At last, however, Charlie determined to have an explanation
with his mother and sister; he made a clean breast as
to the misdoings on the slate, and boldly coming to the point,
suggested the possibility of his being able to support himself,
one day, as an artist, instead of a commission merchant.
Poor Miss Patsey, this was a sad blow to her! It had been
her cherished ambition to see Charlie an upright, prosperous
merchant; and now that his prospects were brightening, and
a situation was provided for him, that he should be only a
painter! She had a very low opinion of artists, as a class,
and she would almost as soon have expected Charlie to
become a play-actor, or a circus-rider.
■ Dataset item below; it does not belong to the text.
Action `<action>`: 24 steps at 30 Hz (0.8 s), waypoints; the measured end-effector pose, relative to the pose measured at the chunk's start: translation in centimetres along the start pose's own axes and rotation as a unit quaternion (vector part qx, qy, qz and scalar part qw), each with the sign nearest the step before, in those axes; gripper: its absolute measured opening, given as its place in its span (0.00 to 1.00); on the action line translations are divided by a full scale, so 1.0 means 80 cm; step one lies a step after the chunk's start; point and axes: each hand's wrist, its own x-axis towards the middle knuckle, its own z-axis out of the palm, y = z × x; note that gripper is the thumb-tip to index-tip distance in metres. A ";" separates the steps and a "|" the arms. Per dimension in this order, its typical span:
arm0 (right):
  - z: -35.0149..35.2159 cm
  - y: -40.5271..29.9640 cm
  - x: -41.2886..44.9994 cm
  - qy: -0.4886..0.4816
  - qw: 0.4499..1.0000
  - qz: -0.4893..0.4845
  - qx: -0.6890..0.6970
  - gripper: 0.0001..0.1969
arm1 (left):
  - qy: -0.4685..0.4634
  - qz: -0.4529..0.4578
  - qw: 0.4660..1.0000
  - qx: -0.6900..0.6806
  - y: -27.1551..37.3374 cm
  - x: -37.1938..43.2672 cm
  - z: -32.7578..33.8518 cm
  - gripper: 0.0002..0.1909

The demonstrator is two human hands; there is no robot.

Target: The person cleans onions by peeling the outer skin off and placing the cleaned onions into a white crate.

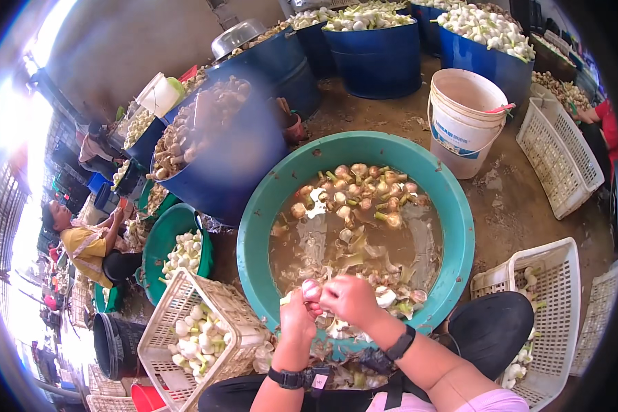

When the boy found
that both Uncle Josie and Uncle Dozie thought his idea a
very foolish one, that Miss Patsey was very much distressed,
and Mrs. Hubbard could not be made to comprehend the
difference between an artist and a house-painter, he again
abandoned his own cherished plans, and resumed his commercial
studies. Unfortunately, one day, Elinor was choosing
a book as a present for her old play-fellow, at a book-store
in Philadelphia, when she laid her hand on the Lives
of the Painters. These volumes finally upset Charlie's
philosophy; he immediately set to work to convince Miss
Patsey and Uncle Josie, by extracts from the different lives,
that it was very possible to be a good and respectable man,
and not only support himself, but make a fortune, as an artist.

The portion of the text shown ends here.